**Exercise**
Stop at the line containing "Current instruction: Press": repeat exactly every line of the entries below from the first up to it, plus that line, with pictures omitted.

Excerpts from a dataset:
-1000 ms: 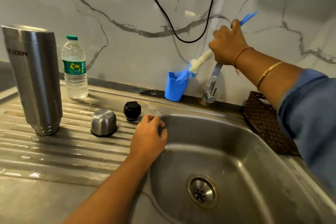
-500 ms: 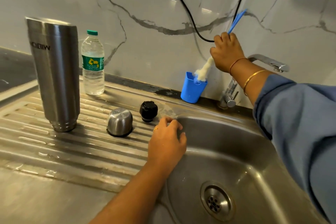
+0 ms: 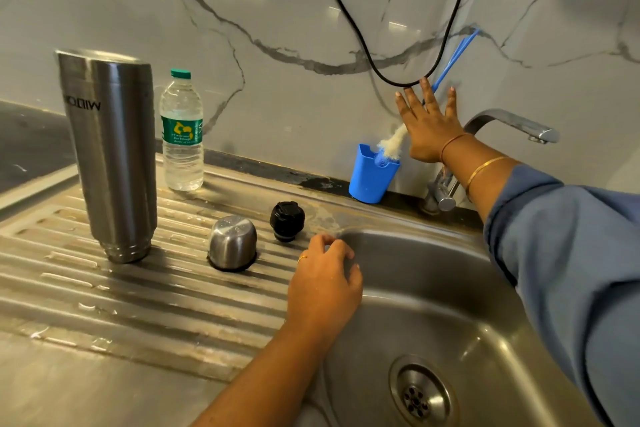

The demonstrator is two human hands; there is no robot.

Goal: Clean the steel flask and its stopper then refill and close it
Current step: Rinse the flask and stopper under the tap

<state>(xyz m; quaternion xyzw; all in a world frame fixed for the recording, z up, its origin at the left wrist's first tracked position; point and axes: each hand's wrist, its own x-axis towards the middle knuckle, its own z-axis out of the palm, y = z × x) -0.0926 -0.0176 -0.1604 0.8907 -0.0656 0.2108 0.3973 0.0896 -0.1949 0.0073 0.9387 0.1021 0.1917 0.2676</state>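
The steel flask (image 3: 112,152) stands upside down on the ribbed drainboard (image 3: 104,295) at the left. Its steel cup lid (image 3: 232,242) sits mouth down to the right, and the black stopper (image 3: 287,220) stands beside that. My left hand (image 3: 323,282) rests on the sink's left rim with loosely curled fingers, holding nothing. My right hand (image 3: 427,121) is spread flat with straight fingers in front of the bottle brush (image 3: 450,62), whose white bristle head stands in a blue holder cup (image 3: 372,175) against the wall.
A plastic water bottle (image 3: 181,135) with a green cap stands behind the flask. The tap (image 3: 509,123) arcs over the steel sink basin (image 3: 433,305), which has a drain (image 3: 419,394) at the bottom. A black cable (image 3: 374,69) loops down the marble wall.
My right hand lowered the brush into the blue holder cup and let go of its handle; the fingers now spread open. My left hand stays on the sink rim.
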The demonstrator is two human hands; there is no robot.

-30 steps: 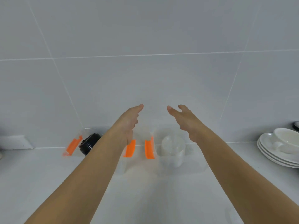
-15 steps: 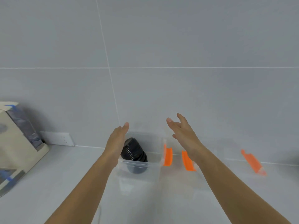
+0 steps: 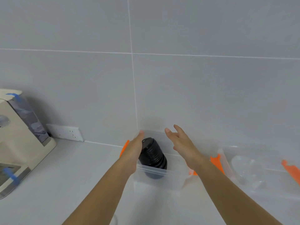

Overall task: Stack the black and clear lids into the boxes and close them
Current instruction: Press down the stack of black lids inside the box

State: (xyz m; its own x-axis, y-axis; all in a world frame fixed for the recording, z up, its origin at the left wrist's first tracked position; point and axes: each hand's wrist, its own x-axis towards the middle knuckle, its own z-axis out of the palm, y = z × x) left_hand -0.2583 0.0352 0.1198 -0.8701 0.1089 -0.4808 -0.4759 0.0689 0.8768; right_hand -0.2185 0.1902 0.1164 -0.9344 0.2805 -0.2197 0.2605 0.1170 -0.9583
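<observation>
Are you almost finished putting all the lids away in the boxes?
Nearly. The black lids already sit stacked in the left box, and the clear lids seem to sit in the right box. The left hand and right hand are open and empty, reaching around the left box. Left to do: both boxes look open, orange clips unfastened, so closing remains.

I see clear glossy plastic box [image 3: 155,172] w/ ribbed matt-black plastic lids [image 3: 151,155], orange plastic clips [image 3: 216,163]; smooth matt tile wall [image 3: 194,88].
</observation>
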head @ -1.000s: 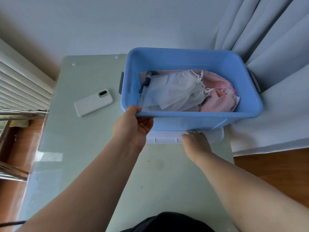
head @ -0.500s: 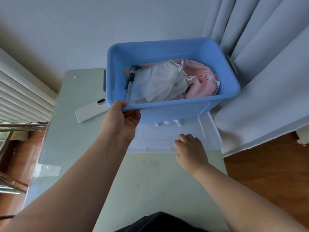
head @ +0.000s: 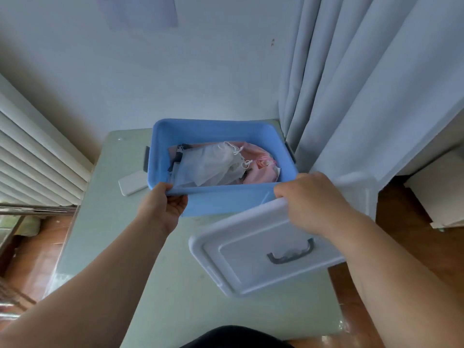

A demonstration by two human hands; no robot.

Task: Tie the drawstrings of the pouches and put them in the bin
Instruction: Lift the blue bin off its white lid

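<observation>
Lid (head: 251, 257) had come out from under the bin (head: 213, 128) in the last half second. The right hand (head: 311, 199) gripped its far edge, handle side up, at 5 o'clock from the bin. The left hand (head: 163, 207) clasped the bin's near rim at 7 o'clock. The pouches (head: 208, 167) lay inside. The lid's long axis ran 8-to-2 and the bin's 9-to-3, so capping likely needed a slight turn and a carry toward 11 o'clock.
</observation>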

**Solution to this task**
-1000 ms: 
-500 ms: 
+0 ms: 

The demonstrator is two human hands; there is no robot.

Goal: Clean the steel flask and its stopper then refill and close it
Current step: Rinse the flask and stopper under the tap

<state>(xyz m; quaternion xyzw; all in a world frame fixed for the recording, z up, its origin at the left wrist's first tracked position; point and axes: each hand's wrist, its own x-axis towards the middle knuckle, its own z-axis out of the palm, y = z × x) -0.0926 -0.0176 -0.1604 0.8907 -0.0656 0.2108 0.3973 0.0896 -0.1949 0.0073 0.9387 0.1021 0.1917 0.2676</state>
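The steel flask (image 3: 112,152) stands upside down on the ribbed drainboard (image 3: 104,295) at the left. Its steel cup lid (image 3: 232,242) sits mouth down to the right, and the black stopper (image 3: 287,220) stands beside that. My left hand (image 3: 323,282) rests on the sink's left rim with loosely curled fingers, holding nothing. My right hand (image 3: 427,121) is spread flat with straight fingers in front of the bottle brush (image 3: 450,62), whose white bristle head stands in a blue holder cup (image 3: 372,175) against the wall.
A plastic water bottle (image 3: 181,135) with a green cap stands behind the flask. The tap (image 3: 509,123) arcs over the steel sink basin (image 3: 433,305), which has a drain (image 3: 419,394) at the bottom. A black cable (image 3: 374,69) loops down the marble wall.
My right hand lowered the brush into the blue holder cup and let go of its handle; the fingers now spread open. My left hand stays on the sink rim.
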The demonstrator is two human hands; there is no robot.

-30 steps: 
-15 steps: 
+0 steps: 

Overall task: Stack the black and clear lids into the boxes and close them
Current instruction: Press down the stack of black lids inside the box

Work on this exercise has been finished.